Measure what matters: Chromatography data presents interesting challenges for modern life sciences organizations: Millions of samples are manually processed each year across the pharmaceutical industry. The technique underlies every step of pharmaceutical production, from research leads through post-clinical manufacturing lots. Despite its central place in the discovery landscape, chromatography suffers from a fundamental limitation: You can’t easily aggregate data across multiple runs or across your diverse in-house instrumentation. Manual report creation and conversions between data formats are still the norm.
How can you get more value out of your chromatography data using the Tetra R&D Data Cloud?

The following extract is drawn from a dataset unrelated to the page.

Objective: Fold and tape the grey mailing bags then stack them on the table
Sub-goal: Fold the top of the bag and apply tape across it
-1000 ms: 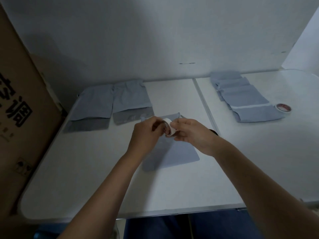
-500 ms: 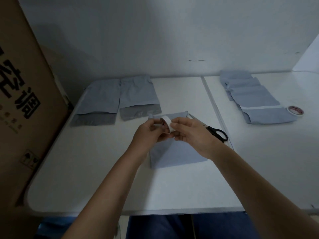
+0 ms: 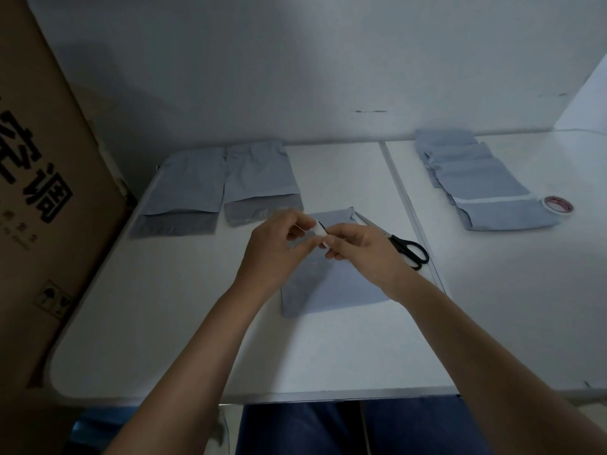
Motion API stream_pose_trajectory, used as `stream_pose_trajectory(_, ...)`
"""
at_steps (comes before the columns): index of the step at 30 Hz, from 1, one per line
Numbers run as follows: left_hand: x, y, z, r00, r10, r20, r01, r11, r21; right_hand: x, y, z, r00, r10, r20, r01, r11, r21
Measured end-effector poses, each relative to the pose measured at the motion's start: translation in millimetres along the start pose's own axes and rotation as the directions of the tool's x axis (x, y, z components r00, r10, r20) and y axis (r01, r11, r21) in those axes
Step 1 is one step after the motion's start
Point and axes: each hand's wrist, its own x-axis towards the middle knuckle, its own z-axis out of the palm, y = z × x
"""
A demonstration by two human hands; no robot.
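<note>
Head view: scissors (image 3: 407,249) beside the folded bag (image 3: 331,287), spare tape roll (image 3: 557,204) right.

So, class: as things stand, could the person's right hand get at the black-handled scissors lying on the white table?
Probably yes. The black-handled scissors lie uncovered just beside the right hand, nothing between them. But that hand and the left hand hold a small white tape roll, which it must release first.

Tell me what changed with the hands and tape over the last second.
Both hands, the left hand and right hand, still hold the small tape roll above the folded bag, but have turned it: its open face showed earlier; now it is edge-on. The scissors, hidden a second ago, are visible. The bag piles and the second roll stayed put.
</note>
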Motion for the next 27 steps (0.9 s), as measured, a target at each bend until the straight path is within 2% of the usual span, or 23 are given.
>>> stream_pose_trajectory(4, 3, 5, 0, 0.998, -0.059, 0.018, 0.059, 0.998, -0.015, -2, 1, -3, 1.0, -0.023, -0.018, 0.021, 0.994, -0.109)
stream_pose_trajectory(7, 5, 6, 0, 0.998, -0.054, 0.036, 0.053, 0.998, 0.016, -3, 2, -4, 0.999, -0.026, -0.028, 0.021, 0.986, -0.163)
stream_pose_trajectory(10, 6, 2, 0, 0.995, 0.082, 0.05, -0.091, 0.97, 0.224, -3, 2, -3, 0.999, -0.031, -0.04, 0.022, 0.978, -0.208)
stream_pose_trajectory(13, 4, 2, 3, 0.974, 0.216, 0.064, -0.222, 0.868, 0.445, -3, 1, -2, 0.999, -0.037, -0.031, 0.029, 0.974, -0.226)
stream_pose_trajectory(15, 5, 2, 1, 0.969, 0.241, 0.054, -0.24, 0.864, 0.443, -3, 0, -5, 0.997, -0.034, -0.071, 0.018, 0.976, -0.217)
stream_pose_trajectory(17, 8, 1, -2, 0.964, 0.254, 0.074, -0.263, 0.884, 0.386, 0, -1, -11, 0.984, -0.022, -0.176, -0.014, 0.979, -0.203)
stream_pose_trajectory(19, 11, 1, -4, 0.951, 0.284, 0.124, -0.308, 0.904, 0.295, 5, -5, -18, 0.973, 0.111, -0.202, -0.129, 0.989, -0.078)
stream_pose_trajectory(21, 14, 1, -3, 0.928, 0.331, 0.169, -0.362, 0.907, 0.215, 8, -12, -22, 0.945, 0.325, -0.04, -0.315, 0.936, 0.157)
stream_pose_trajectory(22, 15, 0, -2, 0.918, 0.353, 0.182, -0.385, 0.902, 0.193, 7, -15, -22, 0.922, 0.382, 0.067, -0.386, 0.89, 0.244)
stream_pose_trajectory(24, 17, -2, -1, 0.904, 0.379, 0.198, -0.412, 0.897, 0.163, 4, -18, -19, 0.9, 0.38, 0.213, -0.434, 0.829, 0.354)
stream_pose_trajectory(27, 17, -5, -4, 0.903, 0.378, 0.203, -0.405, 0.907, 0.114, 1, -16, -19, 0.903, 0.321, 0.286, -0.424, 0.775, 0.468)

Following within are specific use cases equally applicable to enterprise pharmaceutical companies with fleets of 1000+ chromatography instruments as they are to small biotech start-ups running a single analytics lab.

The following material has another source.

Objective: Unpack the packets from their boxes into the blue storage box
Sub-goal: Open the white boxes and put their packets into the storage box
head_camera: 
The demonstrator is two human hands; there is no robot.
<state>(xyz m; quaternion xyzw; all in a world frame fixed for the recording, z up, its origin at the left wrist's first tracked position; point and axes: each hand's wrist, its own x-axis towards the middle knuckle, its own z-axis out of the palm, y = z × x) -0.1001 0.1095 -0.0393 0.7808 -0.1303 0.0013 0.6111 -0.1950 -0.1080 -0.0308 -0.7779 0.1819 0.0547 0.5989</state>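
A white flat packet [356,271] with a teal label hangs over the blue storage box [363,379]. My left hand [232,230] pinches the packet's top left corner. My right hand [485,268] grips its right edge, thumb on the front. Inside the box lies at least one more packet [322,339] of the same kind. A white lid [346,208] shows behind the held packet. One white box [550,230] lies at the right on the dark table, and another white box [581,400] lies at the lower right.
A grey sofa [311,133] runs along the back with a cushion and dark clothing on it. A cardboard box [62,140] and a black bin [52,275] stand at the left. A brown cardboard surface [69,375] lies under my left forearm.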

System suitability testing gates usage of quality-controlled analytical methods. Simply put, if the test deems your instrumentation unsuitable on a given operations day, you must discard or ignore all data taken through that process [ACS, 2001]. How can you automate SST using existing HPLC data, and look for trending issues in peak shape, retention, and performance?
A top 15 global biopharma asked TetraScience to upgrade their SST process. Their previous process:
Using our open Empower data connector, built on the Tetra Data Platform, we first ingested and processed all of the company’s HPLC data into a FAIR format. We then built a Jupyter notebook downstream, which quickly assembled all chromatograms, grouped them by system, column (reverse-phase or polar), and time period, and produced facile graphical overlays to catch peak shape and retention errors in real-time. Researchers could then search across their SST history to calculate column end-of-life and catch issues before another week’s runs were rendered invalid.

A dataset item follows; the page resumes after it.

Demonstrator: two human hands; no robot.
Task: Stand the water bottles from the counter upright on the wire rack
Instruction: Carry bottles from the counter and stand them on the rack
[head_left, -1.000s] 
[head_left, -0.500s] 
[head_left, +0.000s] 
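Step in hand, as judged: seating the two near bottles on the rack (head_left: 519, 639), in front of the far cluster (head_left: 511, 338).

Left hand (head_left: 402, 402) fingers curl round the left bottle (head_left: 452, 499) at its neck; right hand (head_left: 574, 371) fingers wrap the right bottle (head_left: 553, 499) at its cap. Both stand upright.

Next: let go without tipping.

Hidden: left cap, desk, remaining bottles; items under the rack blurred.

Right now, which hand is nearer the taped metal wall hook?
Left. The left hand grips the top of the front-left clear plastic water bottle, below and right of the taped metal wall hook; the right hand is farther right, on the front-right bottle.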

Researchers saved an estimated 8 hours weekly spent in manual data gathering, visual comparison, and reporting.
Speaking of column degradation - placing a final production batch onto a potentially faulty column might result in material loss, or perhaps obscure a tiny impurity in a poorly-resolved shoulder peak - leading to costly rework and missed project deadlines. What if you could monitor the health of each column in your arsenal, in near-real time, knowing when it had reached its end-of-life? What would the value be of this information - aside from ~$30,000 in solvent and consumables per machine, per year?
Using factors such as peak area, retention time, and tailing factor from the SST, this Global Biopharma used existing runs to "predict" failures before they could occur. The graphic below shows the power of learning from existing data - simple plotting of peak mean (or any other relevant spectral parameter) over time reveals the slow drift into obsolescence.
Finally, our Global Biopharma client uses the Tetra Data Platform to calculate system usage for its entire process development division, monitoring parameters like total solvent, system uptime, and run length across their chromatographic fleet. Paired with the ability to inspect specific columns by data detective work, TetraScience automates QC reporting, reduces process risk, and eliminates manual data work.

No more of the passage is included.